╔══

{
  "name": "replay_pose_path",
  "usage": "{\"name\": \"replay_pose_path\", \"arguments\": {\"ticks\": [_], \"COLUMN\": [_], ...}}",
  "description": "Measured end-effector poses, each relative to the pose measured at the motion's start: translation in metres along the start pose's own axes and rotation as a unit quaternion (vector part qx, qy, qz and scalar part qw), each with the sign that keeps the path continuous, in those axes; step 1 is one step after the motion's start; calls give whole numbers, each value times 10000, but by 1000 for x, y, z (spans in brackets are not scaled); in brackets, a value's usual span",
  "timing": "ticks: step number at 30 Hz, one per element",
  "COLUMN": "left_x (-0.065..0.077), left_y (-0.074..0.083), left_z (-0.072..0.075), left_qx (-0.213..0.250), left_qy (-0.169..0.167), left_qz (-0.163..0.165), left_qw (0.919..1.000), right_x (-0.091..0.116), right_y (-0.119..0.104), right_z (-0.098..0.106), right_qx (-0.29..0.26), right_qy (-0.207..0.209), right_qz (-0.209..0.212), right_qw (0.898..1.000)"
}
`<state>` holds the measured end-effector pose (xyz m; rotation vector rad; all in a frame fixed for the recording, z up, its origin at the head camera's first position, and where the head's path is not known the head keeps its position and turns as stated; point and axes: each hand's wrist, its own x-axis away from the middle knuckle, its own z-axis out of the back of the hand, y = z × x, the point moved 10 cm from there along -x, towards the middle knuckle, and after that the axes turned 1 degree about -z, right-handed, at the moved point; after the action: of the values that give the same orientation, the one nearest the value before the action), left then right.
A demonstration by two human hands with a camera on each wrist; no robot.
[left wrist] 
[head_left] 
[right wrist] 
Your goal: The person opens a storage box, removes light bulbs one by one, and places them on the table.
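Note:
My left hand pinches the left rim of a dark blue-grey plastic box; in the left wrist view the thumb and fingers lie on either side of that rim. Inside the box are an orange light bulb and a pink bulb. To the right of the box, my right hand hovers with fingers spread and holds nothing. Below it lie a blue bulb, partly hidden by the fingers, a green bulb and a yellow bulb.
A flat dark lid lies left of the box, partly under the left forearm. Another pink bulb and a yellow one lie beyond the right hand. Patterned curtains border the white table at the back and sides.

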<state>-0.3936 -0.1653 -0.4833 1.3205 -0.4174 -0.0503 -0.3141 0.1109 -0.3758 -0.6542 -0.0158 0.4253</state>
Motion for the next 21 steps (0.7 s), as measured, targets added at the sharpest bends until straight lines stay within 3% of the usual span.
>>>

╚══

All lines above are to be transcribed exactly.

#### RESPONSE TO THE EXERCISE:
{
  "name": "replay_pose_path",
  "usage": "{\"name\": \"replay_pose_path\", \"arguments\": {\"ticks\": [_], \"COLUMN\": [_], ...}}",
  "description": "Measured end-effector poses, each relative to the pose measured at the motion's start: translation in metres along the start pose's own axes and rotation as a unit quaternion (vector part qx, qy, qz and scalar part qw), each with the sign that keeps the path continuous, in those axes; step 1 is one step after the motion's start; calls give whole numbers, each value times 10000, but by 1000 for x, y, z (spans in brackets are not scaled); in brackets, a value's usual span",
  "timing": "ticks: step number at 30 Hz, one per element",
  "COLUMN": "left_x (-0.065..0.077), left_y (-0.074..0.083), left_z (-0.072..0.075), left_qx (-0.213..0.250), left_qy (-0.169..0.167), left_qz (-0.163..0.165), left_qw (0.919..1.000), right_x (-0.091..0.116), right_y (-0.119..0.104), right_z (-0.098..0.106), right_qx (-0.29..0.26), right_qy (-0.207..0.209), right_qz (-0.209..0.212), right_qw (0.898..1.000)"
}
`<state>` holds the measured end-effector pose (xyz m; rotation vector rad; all in a frame fixed for the recording, z up, its origin at the head camera's first position, and where the head's path is not known the head keeps its position and turns as stated; point and axes: each hand's wrist, its own x-axis away from the middle knuckle, its own z-axis out of the back of the hand, y = z × x, the point moved 10 cm from there along -x, towards the middle knuckle, and after that the axes turned 1 degree about -z, right-handed, at the moved point; after the action: of the values that give the same orientation, the one nearest the value before the action), left then right.
A demonstration by two human hands with a camera on each wrist; no robot.
[left wrist] 
[head_left] 
[right wrist] 
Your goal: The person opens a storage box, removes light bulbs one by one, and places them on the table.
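Note:
My left hand pinches the left rim of a dark blue-grey plastic box; in the left wrist view the thumb and fingers lie on either side of that rim. Inside the box are an orange light bulb and a pink bulb. To the right of the box, my right hand hovers with fingers spread and holds nothing. Below it lie a blue bulb, partly hidden by the fingers, a green bulb and a yellow bulb.
A flat dark lid lies left of the box, partly under the left forearm. Another pink bulb and a yellow one lie beyond the right hand. Patterned curtains border the white table at the back and sides.
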
<state>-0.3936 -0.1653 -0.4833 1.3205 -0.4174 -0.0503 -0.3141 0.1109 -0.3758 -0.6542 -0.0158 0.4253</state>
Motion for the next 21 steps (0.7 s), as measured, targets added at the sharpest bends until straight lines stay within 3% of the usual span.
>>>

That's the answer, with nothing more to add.